## What the exercise asks
The answer is an exact repetition of every entry, with all images left out.

START Data section

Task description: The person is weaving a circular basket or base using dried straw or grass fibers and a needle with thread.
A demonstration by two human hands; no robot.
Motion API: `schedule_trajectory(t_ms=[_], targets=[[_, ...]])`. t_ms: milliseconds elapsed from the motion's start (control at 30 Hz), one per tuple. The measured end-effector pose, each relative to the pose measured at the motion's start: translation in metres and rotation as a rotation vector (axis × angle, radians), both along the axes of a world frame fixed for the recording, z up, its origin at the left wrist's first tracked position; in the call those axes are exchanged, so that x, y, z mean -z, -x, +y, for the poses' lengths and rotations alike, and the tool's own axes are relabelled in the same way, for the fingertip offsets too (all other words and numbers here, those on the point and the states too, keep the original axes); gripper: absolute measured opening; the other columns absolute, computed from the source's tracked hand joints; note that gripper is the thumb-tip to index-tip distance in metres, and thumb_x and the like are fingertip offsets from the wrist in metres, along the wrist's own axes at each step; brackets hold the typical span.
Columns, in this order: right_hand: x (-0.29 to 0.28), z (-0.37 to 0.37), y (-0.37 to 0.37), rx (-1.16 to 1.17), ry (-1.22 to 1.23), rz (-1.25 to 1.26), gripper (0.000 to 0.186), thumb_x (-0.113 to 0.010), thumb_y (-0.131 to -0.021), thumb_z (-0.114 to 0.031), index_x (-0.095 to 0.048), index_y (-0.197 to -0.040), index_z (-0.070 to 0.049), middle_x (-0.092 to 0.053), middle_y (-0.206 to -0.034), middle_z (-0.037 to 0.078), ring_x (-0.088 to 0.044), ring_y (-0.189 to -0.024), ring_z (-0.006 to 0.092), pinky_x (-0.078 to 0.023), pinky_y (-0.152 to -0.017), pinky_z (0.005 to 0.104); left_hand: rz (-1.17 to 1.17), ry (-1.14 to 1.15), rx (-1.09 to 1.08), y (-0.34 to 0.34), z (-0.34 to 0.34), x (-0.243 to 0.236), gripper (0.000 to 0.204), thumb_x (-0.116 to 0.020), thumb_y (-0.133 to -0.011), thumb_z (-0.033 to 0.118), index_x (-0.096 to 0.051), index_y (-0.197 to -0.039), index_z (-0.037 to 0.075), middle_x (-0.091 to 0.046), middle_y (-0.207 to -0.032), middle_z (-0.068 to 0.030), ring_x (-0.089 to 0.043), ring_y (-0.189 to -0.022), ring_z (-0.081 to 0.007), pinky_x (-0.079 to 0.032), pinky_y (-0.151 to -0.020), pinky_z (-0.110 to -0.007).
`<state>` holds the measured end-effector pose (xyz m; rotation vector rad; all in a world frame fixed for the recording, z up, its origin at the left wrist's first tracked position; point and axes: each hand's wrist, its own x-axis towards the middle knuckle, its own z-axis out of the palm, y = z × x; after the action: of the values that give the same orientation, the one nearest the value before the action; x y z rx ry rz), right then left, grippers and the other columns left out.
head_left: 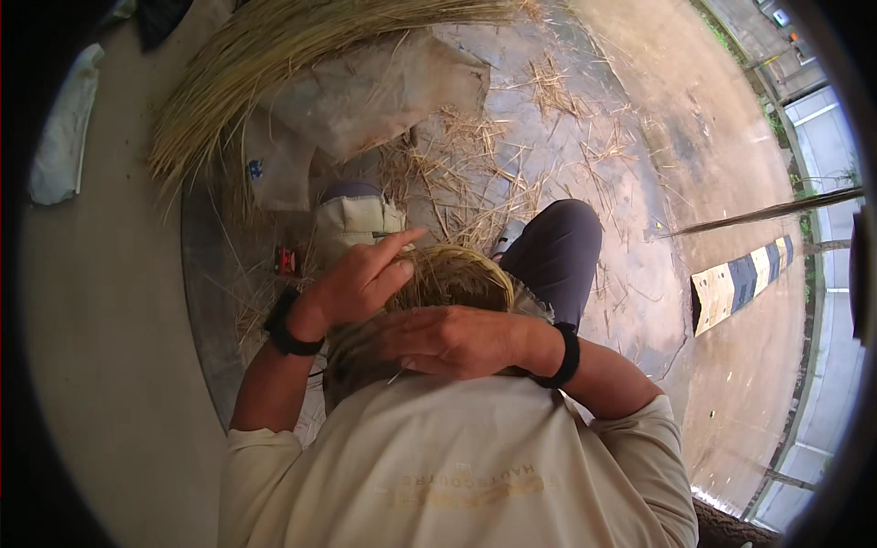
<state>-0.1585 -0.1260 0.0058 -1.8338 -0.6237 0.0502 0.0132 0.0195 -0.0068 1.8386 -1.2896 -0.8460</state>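
Observation:
A round, bowl-like piece of bundled straw (470,272) rests in my lap, its hollow facing up. My left hand (361,279) is over its left side, index finger stretched out and thumb apart from it. No held thing shows between those fingers. My right hand (448,340) lies across the near side of the straw piece, fingers pointing left and curled against it. Below these fingers a thin metallic tip (395,376) sticks out; its kind is hidden. A pale cloth pad (361,219) covers my left knee.
A long straw bundle (274,64) lies at the far left over a plastic sheet (384,91). Loose stalks (457,173) litter the grey mat. Left of my leg sits a small red object (288,261). A striped barrier block (742,283) and a thin dark pole (763,212) are at right.

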Motion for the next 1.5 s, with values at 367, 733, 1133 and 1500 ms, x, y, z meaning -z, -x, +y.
schedule_trajectory(t_ms=[367,733,1133,1500], targets=[[-0.030,-0.129,0.099,0.975,-0.257,0.329,0.032,-0.057,-0.108,-0.028,-0.072,-0.114,0.000,-0.076,-0.114,0.013,-0.062,-0.073,0.0090,-0.050,-0.061,0.0251,-0.227,0.032,-0.333,-0.016,0.014,0.027,0.039,-0.065,-0.100,0.021,-0.063,-0.135,0.003,-0.069,-0.085,-0.0288,-0.072,-0.082,-0.0458,-0.055,-0.069,-0.048],[-0.031,-0.269,0.330,2.167,-0.145,0.034,0.038,-0.055,-0.110,-0.030,-0.069,-0.137,-0.008,-0.065,-0.097,-0.003,-0.039,-0.058,-0.0003,-0.024,-0.044,0.0181,-0.646,-0.010,-0.739,-0.108,0.085,0.016,0.030,-0.064,-0.103,0.021,-0.063,-0.122,-0.003,-0.072,-0.093,-0.0282,-0.074,-0.084,-0.0410,-0.055,-0.072,-0.047],[-0.014,-0.032,0.034,0.708,0.424,-0.064,0.018,-0.070,-0.092,-0.011,-0.069,-0.107,-0.003,-0.070,-0.079,0.015,-0.070,-0.067,0.0332,-0.055,-0.055,0.0447,-0.400,0.108,-0.484,-0.015,0.015,-0.008,0.021,-0.067,-0.099,0.015,-0.067,-0.112,-0.001,-0.069,-0.083,-0.0267,-0.071,-0.080,-0.0465,-0.055,-0.064,-0.047],[-0.001,-0.014,0.007,0.770,0.476,0.054,0.011,-0.069,-0.095,-0.013,-0.068,-0.104,-0.007,-0.066,-0.068,0.015,-0.068,-0.060,0.0372,-0.055,-0.054,0.0474,-0.362,0.250,-0.380,0.006,-0.004,-0.009,0.017,-0.068,-0.098,0.013,-0.066,-0.108,-0.001,-0.069,-0.077,-0.0250,-0.072,-0.074,-0.0452,-0.056,-0.061,-0.047]])
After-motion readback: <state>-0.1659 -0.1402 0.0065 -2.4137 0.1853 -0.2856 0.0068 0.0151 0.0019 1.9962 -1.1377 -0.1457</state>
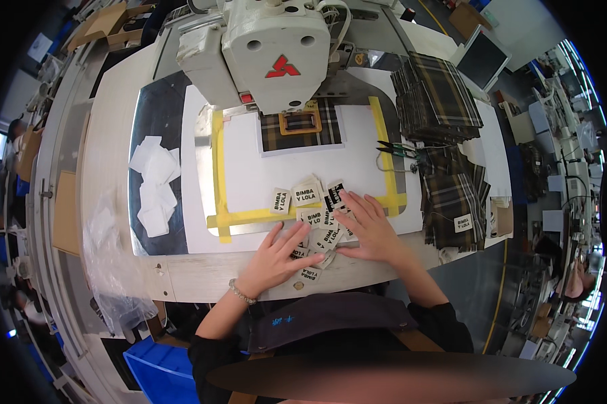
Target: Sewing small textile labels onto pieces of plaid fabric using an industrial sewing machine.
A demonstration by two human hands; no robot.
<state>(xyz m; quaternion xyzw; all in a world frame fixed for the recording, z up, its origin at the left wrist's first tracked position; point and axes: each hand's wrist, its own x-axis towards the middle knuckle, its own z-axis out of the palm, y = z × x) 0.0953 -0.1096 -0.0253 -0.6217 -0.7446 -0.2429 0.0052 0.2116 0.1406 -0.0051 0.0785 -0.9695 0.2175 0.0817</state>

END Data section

## Written response
Task description: The person is weaving a circular basket or base using dried straw or grass fibers and a needle with thread.
A demonstration by two human hands; no robot.
Motion API: `schedule_trajectory(t_ms=[_], targets=[[_, ...]])`. t_ms: milliseconds elapsed from the motion's start (control at 30 Hz), one per tuple. The measured end-effector pose, each relative to the pose measured at the motion's start: translation in metres and rotation as a rotation vector (axis × angle, radians), both along the axes of a world frame fixed for the recording, z up, its origin at the left wrist's first tracked position; in the call those axes are exchanged, so that x, y, z mean -z, -x, +y, for the poses' lengths and rotations alike, and the tool's own axes are relabelled in the same way, for the fingertip offsets too (all other words and numbers here, those on the point and the states too, keep the original axes); gripper: absolute measured opening; the other columns absolute, computed from the source's tracked hand joints; note that gripper is the thumb-tip to index-tip distance in metres, and thumb_x and the like are fingertip offsets from the wrist in metres, along the wrist's own axes at each step; brackets hold the typical span.
Columns, in this order: right_hand: x (-0.29 to 0.28), z (-0.37 to 0.37), y (-0.37 to 0.37), rx (-1.16 to 1.17), ry (-1.22 to 1.23), rz (-1.25 to 1.26), gripper (0.000 to 0.186), thumb_x (-0.113 to 0.010), thumb_y (-0.131 to -0.021), thumb_z (-0.114 to 0.031), index_x (-0.095 to 0.048), index_y (-0.197 to -0.040), index_z (-0.070 to 0.049), middle_x (-0.092 to 0.053), middle_y (-0.206 to -0.034), middle_z (-0.037 to 0.078), ring_x (-0.088 to 0.044), ring_y (-0.189 to -0.024), ring_z (-0.006 to 0.092), pinky_x (-0.078 to 0.023), pinky_y (-0.152 to -0.017), pinky_z (0.005 to 0.104); left_hand: rz (-1.17 to 1.17), ry (-1.14 to 1.15), rx (-1.09 to 1.08), y (-0.34 to 0.34), z (-0.34 to 0.34), x (-0.243 to 0.236), gripper (0.000 to 0.204), thumb_x (-0.116 to 0.020), thumb_y (-0.133 to -0.011), thumb_z (-0.033 to 0.118), index_x (-0.096 to 0.051), index_y (-0.197 to -0.039), index_z (-0.037 to 0.075), middle_x (-0.091 to 0.046), middle_y (-0.207 to -0.032), middle_z (-0.068 to 0.030), ring_x (-0.089 to 0.043), ring_y (-0.189 to -0.022), ring_z (-0.081 to 0.007), pinky_x (-0.079 to 0.032), pinky_y (-0.151 to -0.020), pinky_z (-0.110 to -0.007).
`<state>` holds the measured end-effector pose (xyz m; rotation vector rad; all in a world frame fixed for the recording, z up, its origin at the left wrist's first tracked position; point and axes: each hand's wrist, its own x-axis towards the middle knuckle, its own z-axis out of the palm, y = z × x; after the action: of the values that give the same orientation, the one nearest the value before the action; x y z rx ry rz), right then left, grippers and the other columns left out.
head_left: 
<state>-0.1585 -0.1260 0.0058 -1.8338 -0.6237 0.0502 0.0132 0.0195 -0.0068 1.8386 -1.2896 -0.8460</state>
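Observation:
A round, bowl-like piece of bundled straw (470,272) rests in my lap, its hollow facing up. My left hand (361,279) is over its left side, index finger stretched out and thumb apart from it. No held thing shows between those fingers. My right hand (448,340) lies across the near side of the straw piece, fingers pointing left and curled against it. Below these fingers a thin metallic tip (395,376) sticks out; its kind is hidden. A pale cloth pad (361,219) covers my left knee.
A long straw bundle (274,64) lies at the far left over a plastic sheet (384,91). Loose stalks (457,173) litter the grey mat. Left of my leg sits a small red object (288,261). A striped barrier block (742,283) and a thin dark pole (763,212) are at right.
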
Motion for the next 1.5 s, with values at 367, 733, 1133 and 1500 ms, x, y, z meaning -z, -x, +y.
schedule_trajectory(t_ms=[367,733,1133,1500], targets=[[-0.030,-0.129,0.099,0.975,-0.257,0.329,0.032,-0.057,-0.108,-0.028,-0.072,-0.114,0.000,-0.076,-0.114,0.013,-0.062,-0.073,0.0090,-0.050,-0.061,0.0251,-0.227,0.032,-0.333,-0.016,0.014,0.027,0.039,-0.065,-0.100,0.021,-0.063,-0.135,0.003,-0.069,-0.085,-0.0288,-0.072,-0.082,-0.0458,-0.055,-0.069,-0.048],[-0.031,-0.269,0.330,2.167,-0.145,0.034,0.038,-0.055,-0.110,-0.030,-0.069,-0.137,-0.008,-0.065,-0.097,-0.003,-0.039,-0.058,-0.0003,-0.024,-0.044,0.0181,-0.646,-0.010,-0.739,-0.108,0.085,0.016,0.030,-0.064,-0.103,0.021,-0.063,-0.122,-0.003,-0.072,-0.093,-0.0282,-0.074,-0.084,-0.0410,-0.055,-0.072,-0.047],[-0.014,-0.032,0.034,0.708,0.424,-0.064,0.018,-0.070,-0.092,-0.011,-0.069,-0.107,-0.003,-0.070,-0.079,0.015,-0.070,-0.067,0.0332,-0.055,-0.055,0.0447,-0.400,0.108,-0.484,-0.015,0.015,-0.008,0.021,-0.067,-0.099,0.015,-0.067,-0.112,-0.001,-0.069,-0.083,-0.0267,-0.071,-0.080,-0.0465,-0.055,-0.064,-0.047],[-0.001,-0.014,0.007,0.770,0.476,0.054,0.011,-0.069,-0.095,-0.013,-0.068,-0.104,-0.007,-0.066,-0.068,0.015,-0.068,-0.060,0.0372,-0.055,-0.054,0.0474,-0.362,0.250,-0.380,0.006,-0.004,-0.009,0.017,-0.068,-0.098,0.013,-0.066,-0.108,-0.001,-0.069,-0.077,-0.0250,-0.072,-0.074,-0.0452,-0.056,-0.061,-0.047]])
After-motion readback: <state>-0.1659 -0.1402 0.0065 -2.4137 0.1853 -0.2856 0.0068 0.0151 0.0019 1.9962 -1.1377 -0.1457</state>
Target: Sewing small textile labels onto pieces of plaid fabric using an industrial sewing machine.
A demonstration by two human hands; no robot.
<state>(xyz m; quaternion xyzw; all in a world frame fixed for the recording, z up, its origin at the left wrist's first tracked position; point and axes: each hand's wrist, its own x-axis towards the middle knuckle, its own z-axis out of the palm, y = z × x) 0.0953 -0.1096 -0.0253 -0.6217 -0.7446 -0.2429 0.0052 0.2116 0.1406 -0.0051 0.0785 -0.9695 0.2175 0.0817</state>

That completes the answer.